XAQ · 20/10/2022 12:21

I guess it depends on the job. I might send anything from 0 to 30 emails a day, plus a few WhatsApp messages thrown in. They will email to the work group up to about 10 emails a day.

We have to share all information.

notacooldad · 20/10/2022 13:40

I'm on a break and I started at work at 10:00hrs. I have had 9 emails from my manager so far. They are not intrusive though.
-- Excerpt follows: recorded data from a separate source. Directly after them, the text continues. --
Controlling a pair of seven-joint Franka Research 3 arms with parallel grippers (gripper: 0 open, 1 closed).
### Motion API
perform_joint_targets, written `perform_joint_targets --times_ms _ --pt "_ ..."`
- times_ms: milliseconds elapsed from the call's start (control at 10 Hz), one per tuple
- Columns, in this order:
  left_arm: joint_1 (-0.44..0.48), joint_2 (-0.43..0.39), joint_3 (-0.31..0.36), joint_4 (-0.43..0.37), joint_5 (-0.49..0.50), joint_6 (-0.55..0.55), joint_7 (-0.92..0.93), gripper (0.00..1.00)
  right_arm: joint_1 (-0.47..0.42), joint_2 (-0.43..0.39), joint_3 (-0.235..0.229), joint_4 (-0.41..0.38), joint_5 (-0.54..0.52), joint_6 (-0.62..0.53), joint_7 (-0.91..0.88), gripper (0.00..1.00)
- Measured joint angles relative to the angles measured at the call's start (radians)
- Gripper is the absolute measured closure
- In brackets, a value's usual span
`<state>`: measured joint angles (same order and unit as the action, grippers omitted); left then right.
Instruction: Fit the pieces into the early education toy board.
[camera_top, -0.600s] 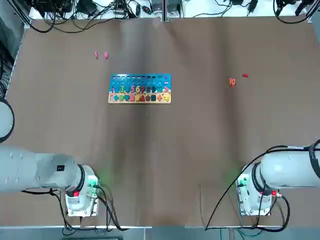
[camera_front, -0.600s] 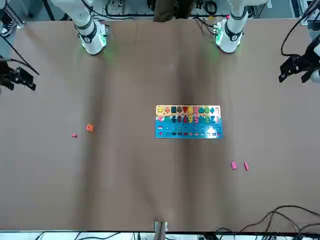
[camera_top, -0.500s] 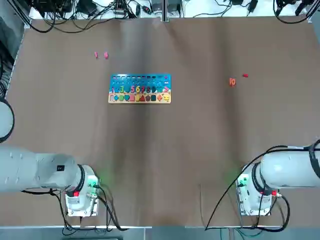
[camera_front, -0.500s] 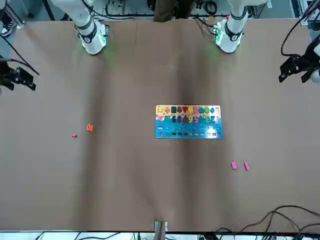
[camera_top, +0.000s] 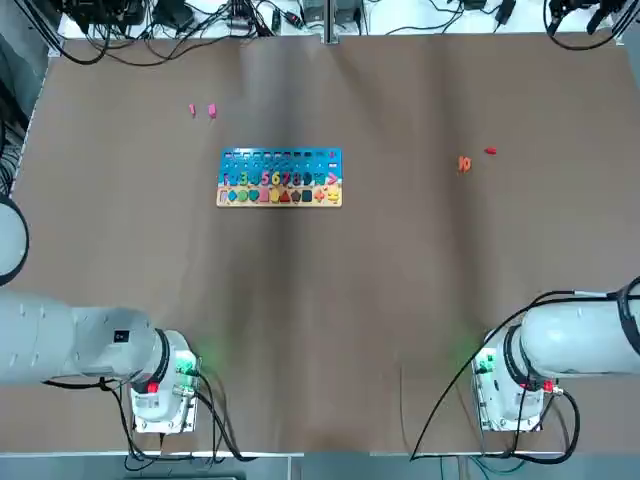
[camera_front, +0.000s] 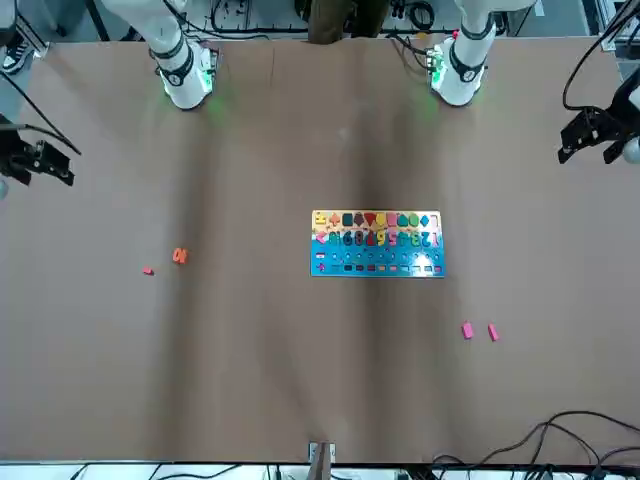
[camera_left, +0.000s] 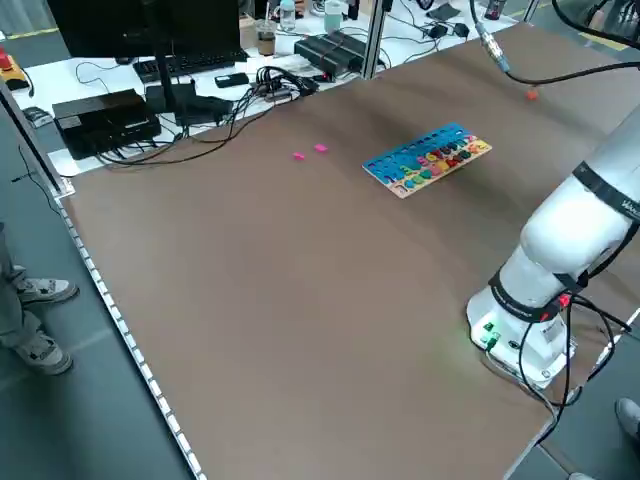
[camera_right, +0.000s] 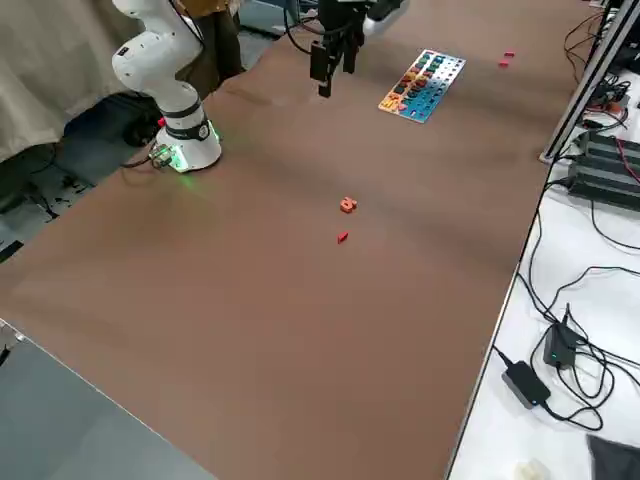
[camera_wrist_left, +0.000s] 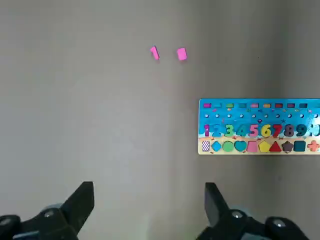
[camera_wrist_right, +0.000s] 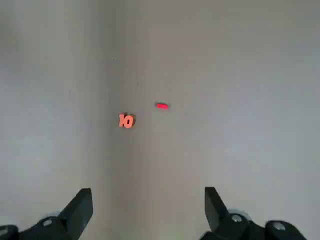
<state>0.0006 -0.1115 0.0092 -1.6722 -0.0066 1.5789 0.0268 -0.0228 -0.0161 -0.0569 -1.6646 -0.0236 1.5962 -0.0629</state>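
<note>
Left of the toy board (camera_top: 280, 178) and farther from the robot, 2 pink pieces (camera_top: 202, 110) lie flat on the worktop (camera_top: 330, 290); 2 orange-red pieces (camera_top: 475, 159) sit well right of it. They look light, stiff and thin, so pinch them by opposite edges. The left gripper (camera_wrist_left: 149, 207) and right gripper (camera_wrist_right: 148, 210) hang with jaws wide open, empty.

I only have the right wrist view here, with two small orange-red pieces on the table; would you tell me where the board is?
Observer: The early education toy board lies on the left arm's half of the table, well clear of your orange-red pieces.
Operator: Are there more loose pieces?
Observer: Yes, two pink pieces lie side by side beyond the board's far left corner.
Operator: Is the left gripper busy with them?
Observer: No, the left gripper hangs open high over the table, holding nothing.
Operator: And mine?
Observer: The right gripper is open and empty too.
</note>
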Motion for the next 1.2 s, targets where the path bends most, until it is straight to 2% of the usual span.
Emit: perform_joint_targets --times_ms 200,400,500,600,700,900,1000,1200 --pt "0.001 0.006 0.001 -0.001 0.000 -0.026 -0.005 0.02 0.000 0.030 0.000 -0.038 0.000 0.066 -0.001 0.01" --pt "0.001 0.025 0.003 -0.005 0.000 -0.033 -0.004 0.08 0.000 0.057 0.000 -0.115 0.002 0.179 -0.001 0.03" --pt "0.001 0.031 0.003 -0.012 0.000 -0.038 -0.004 0.26 0.000 0.066 0.001 -0.171 0.018 0.254 -0.001 0.03" --pt "0.002 0.034 0.003 -0.018 0.000 -0.062 -0.003 0.37 0.001 0.072 0.002 -0.231 0.048 0.324 -0.001 0.03" --pt "0.005 0.033 0.005 -0.020 0.000 -0.080 0.009 0.33 0.001 0.078 0.002 -0.283 0.083 0.375 0.000 0.04" --pt "0.010 0.034 0.008 -0.028 0.000 -0.075 0.030 0.06 0.002 0.095 0.003 -0.349 0.135 0.442 0.000 0.05" --pt "0.011 0.035 0.008 -0.030 0.000 -0.074 0.031 0.00 0.006 0.115 0.003 -0.376 0.141 0.488 0.002 0.05" --pt "0.011 0.036 0.008 -0.032 0.000 -0.074 0.031 0.00 0.027 0.170 0.004 -0.407 0.142 0.567 0.032 0.05"
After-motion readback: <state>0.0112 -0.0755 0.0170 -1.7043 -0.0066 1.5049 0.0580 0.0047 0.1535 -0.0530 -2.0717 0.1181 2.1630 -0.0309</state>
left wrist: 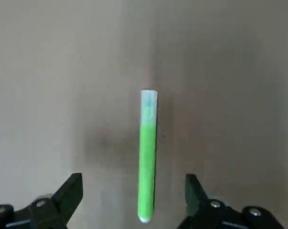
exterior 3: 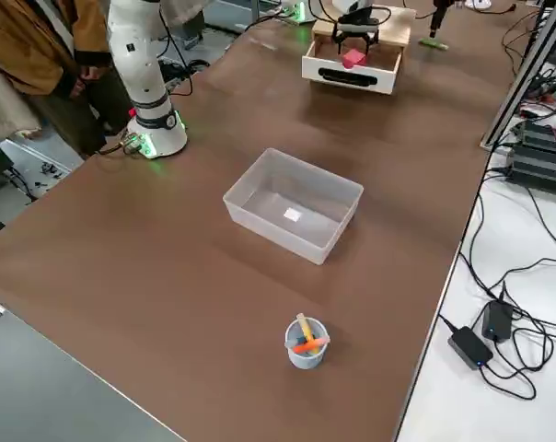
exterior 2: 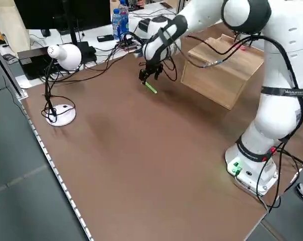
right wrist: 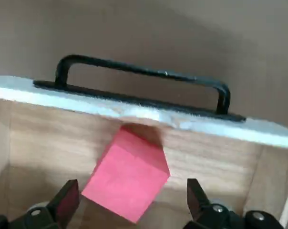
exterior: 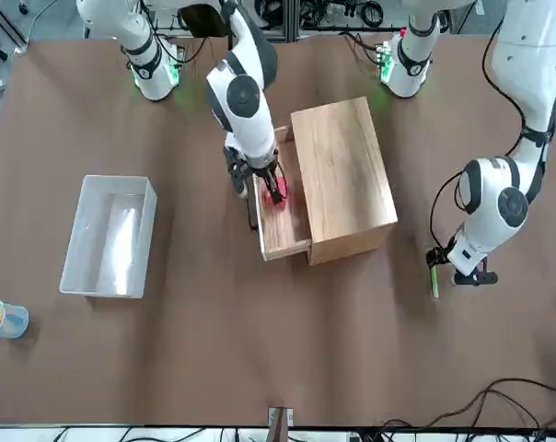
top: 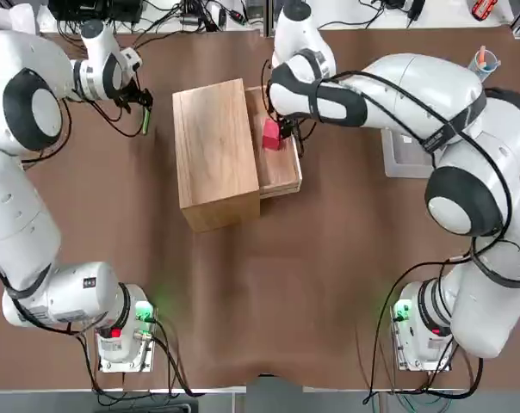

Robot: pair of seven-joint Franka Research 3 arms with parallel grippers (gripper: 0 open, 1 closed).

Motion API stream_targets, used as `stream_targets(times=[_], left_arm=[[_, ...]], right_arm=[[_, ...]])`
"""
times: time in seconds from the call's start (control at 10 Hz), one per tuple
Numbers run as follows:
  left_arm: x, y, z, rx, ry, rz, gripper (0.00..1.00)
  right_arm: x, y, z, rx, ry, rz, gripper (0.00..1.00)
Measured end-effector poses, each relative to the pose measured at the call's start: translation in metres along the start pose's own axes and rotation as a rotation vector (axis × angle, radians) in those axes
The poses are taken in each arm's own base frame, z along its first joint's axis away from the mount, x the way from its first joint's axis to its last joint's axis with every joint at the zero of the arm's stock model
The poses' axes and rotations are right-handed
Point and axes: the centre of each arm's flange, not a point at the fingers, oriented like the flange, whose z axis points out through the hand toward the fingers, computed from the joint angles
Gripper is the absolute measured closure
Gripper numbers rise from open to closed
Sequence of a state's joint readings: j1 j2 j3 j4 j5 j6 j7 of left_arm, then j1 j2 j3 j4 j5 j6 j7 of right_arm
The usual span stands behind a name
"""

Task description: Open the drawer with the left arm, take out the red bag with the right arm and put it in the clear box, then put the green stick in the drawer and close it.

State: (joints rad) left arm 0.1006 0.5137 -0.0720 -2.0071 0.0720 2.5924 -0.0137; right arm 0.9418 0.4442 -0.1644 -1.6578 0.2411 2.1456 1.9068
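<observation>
While the drawer [top: 277,153] already stands pulled out of the wooden box [top: 215,155], its black handle [right wrist: 143,76] facing away from the box, the rest of the task looks to be ahead. The red bag [top: 271,135] lies inside the drawer, close behind the front wall, and the right gripper [right wrist: 129,202] is low over it with its fingers spread wide on either side; nothing in the wrist view shows them pressing on the bag, so I judge the grasp not yet made. The clear box [exterior: 110,236] sits well apart from the drawer on the robot's right side of the table, holding nothing but its white label (a small blue cup [exterior 3: 306,343] with pens stands farther out, no part of the job). On the other side, the left gripper [left wrist: 134,200] hovers just above the green stick [left wrist: 148,155], which lies flat on the table near the wooden box's closed side; its fingers too are apart, straddling the stick's near end without clamping it. So one step of four seems done: the bag has to be lifted and carried to the clear box, the stick picked up and laid in the drawer, and the drawer pushed shut.
</observation>
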Motion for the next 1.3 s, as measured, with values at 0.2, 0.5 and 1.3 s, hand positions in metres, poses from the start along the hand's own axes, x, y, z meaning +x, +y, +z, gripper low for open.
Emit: stream_targets(times=[0.2, 0.5, 1.3], left_arm=[[-0.002, 0.005, 0.019, -0.006, 0.003, 0.007, 0.05], [-0.003, 0.006, 0.027, -0.008, 0.001, 0.008, 0.20], [0.015, 0.010, -0.021, -0.004, 0.088, -0.023, 0.82]], right_arm=[[-0.003, 0.002, 0.004, -0.008, -0.007, 0.076, 0.00], [-0.004, 0.002, 0.004, -0.010, -0.007, 0.152, 0.00], [-0.007, -0.009, 0.019, -0.007, 0.003, 0.311, 0.00]])
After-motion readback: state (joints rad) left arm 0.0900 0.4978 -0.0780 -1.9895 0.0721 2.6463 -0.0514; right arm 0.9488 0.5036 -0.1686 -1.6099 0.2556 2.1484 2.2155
One is telling me about a training course change of venue, another is saying that the secret Santa envelope is in her drawer, another one is asking if I need any help with a project, another one is from her boss about vacancies in the company. The others are responding to things I have asked in the week. I can't understand colleagues getting anxiety of a few emails! The only things I can think of is that previous emails meant they were getting a bollocking about something or they are trying to intimidate you.
You manage how you see fit and as long as you are supportive, respectful, consistent and treat them like adults they should hopefully come round. They are boundary pushing.

EBearhug · 20/10/2022 16:07

I don't often get mails from my manager, but we have a weekly 1:1 meeting, and we ping each other on instant messenger if either of us has a query - we've also got a group channel for things like production outages, to make everyone aware. It's two-way - sometimes he's telling us stuff, sometimes I'm telling him. Often it's dull company stuff, that he is expected to share with us, but we all accept that some things are there because he has to send them.

Does it have to be email? A group chat channel could work. A shared folder gor project updates, and a daily link highlighting new figures on X are now available, that sort of thing.

If they think it's too much mail, then... they need to work with my in-box for a day! But also, if they don't like it, what are their solutions, if they agree that some information exchange must take place? (If they don't agree that you need to share some things, that's a separate challenge- we have a couple in our department like that, and it's just infuriating at times.)

Wanttobefree2 · 20/10/2022 16:18

Sounds like they are just being difficult because you’re now their manager. I’d email them as much as you need to.

I’m a manager with a largish team, they send me loads of email per day and me the same. I wish I only got 4 emails per day!

sootysweets · 20/10/2022 17:40

Thank you everyone. There's lots to reflect on here and it has been really useful bouncing thoughts off you all.

There is definitely an element of them not liking that I am their manager. I'm also really mindful that I want to be open to different approaches and ways of working, and accept feedback.

It's very difficult as a new manager to balance these two things and I'm constantly asking myself - are they giving me certain feedback because it is truly how they feel or because they dislike me being in charge?

Anyway I don't plan to stay in this first management job for too much longer, and I look forward to managing a team who will always know me as a manager. Changing dynamics is a minefield!